[Date Prev][Date Next][Thread Prev][Thread Next][Date Index][Thread Index]

Re: [HTCondor-users] Adding Windows (7) machine to pool



Good afternoon George,

   I havent seen your config files, but there are a few interesting things you have indicated.

If you are having domain name problems, try setting master with IP, not name.domain.
Secondly, in your config filesyou have a daemons part, which indicates which daemons will start on that machine.

Make sure the windows machines dont have master listed, only startd anc schedd. Im mentioning these off the top of my head, so please check in condor manual.

Sometimes the nodes wont appear listed because of different domains. Please set both configs with a specific domain to check.

Working tip: After each change, please restart condor to make sure services are started, wait a couple of minutes, and check log files to see what is blocking you. So that you dont make more changes than necessary.

Good luck, 

   David Lisin


2013/6/5 Dunn, George Jr <dunng@xxxxxxxx>

OK part of my problem may be name resolution. I changed the first entry in resolv.conf to point to our local WINS servers that seem to have the correct resolution for the machines I am targeting.

 

I ran condor_q –analyze on the windows node and got the following:

Error: can’t find address for <windows machine AD DNS name>

Extra Info: You probably saw this error because the condor_schedd is not

running on the machine you are trying to query. If the condor_schedd is not

running, the Condor system will not be able to find an address and port to

connect to and satisfy this request. Please make sure the Condor daemons are

running and try again.

Extra Info: If the condor_schedd is running on the machine you are trying to

query and you still see the error, the most likely cause is that you have

setup a personal Condor, you have not defined SCHEDD_NAME in your

condor_config file, and something is wrong with your SCHEDD_ADDRESS_FILE

setting. You must define either or both of those settings in your config

file, or you must use the -name option to condor_q. Please see the Condor

manual for details on SCHEDD_NAME and SCHEDD_ADDRESS_FILE.

 

 

 

 

Furthurmore it appears as if the windows machine thinks it’s a master (It has its own IP address in the .master_address file. Even though when I run condor_status on it I get the slots from the master listed.

 

I specifically told it on the install to join a pool and I have done it ona couple of different machines with the same results.

 

 

At this point I am at a loss and pretty confused.

 

How can I configure the windows condor to NOT think it is a master? (please see a couple of threads back for the install options I used)

 

Maybe then I can tackle the name resolution problem (if it still exists I can now resolve the windows node from linux)

 

Thanks for the help!

 

 

From: Dunn, George Jr
Sent: Tuesday, June 04, 2013 5:29 PM
To: HTCondor-Users Mail List
Subject: RE: [HTCondor-users] Adding Windows (7) machine to pool

 

Thanks!

I restarted the service (I have firewalls turned off on both machines at this point). The node still did not show up. I ran condor_startd and it opened serveral cmd windows and closed all but one that shows no text. Waited the two minutes still nothing.

 

I will provide what logs seem relevant if I am missing something I can provide:

 

On the new WINDOWS node here is what I have in the MasterLog.

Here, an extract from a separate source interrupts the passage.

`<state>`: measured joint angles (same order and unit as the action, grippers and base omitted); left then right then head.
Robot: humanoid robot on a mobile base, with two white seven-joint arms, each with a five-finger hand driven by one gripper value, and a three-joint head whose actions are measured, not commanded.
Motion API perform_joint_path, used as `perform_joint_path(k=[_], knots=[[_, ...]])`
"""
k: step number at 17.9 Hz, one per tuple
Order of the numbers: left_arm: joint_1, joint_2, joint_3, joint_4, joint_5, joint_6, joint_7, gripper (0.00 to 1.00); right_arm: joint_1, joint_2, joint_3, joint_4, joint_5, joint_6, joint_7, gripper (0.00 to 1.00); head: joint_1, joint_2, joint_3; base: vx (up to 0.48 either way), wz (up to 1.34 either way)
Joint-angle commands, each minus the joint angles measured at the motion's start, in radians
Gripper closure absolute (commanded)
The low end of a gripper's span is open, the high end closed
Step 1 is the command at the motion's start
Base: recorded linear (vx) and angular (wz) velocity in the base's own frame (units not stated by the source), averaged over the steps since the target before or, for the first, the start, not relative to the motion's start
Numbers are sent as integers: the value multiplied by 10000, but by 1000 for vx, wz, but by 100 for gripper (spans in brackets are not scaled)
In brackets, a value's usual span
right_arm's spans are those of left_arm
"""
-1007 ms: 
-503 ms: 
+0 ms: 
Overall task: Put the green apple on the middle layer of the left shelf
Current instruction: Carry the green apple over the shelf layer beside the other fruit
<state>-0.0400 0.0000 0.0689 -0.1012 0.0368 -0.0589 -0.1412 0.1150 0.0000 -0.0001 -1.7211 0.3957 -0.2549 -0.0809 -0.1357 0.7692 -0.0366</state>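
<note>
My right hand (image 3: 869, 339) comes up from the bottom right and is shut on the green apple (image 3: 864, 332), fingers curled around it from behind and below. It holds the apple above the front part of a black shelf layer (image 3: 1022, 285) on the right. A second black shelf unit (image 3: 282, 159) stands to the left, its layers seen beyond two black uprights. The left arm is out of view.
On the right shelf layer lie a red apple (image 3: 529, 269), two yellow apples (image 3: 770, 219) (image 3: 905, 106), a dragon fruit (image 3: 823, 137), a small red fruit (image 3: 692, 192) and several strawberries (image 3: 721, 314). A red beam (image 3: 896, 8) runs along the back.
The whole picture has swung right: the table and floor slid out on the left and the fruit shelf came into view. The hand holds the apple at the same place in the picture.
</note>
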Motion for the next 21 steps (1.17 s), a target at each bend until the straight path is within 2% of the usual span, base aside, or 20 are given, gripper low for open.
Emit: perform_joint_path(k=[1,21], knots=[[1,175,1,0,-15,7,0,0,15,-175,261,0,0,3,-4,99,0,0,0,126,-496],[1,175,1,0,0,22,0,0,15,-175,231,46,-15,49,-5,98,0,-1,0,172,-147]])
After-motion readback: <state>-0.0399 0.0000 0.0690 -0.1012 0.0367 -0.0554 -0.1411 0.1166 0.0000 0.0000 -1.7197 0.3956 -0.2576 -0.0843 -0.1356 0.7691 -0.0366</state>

Seems kinda weird that it should have condor_master start up but like I said it shows the masters’s execute slots when I run condor_status on the windows machine.

 

06/04/13 17:22:53 ** condor (CONDOR_MASTER) STARTING UP

06/04/13 17:22:53 ** C:\condor\bin\condor_master.exe

06/04/13 17:22:53 ** SubsystemInfo: name=MASTER type=MASTER(2) class=DAEMON(1)

06/04/13 17:22:53 ** Configuration: subsystem:MASTER local:<NONE> class:DAEMON

06/04/13 17:22:53 ** $CondorVersion: 7.8.8 Mar 20 2013 BuildID: 110288 $

06/04/13 17:22:53 ** $CondorPlatform: x86_64_winnt_6.1 $

06/04/13 17:22:53 ** PID = 2756

06/04/13 17:22:53 ** Log last touched 6/4 16:22:52

06/04/13 17:22:53 ******************************************************

06/04/13 17:22:53 Using config source: C:\condor\condor_config

06/04/13 17:22:53 Using local config sources:

06/04/13 17:22:53    C:\condor/condor_config.local

06/04/13 17:22:53 DaemonCore: command socket at <x.x.x.x:51435>

06/04/13 17:22:53 DaemonCore: private command socket at <x.x.x.x:51435>

06/04/13 17:22:53 Setting maximum accepts per cycle 8.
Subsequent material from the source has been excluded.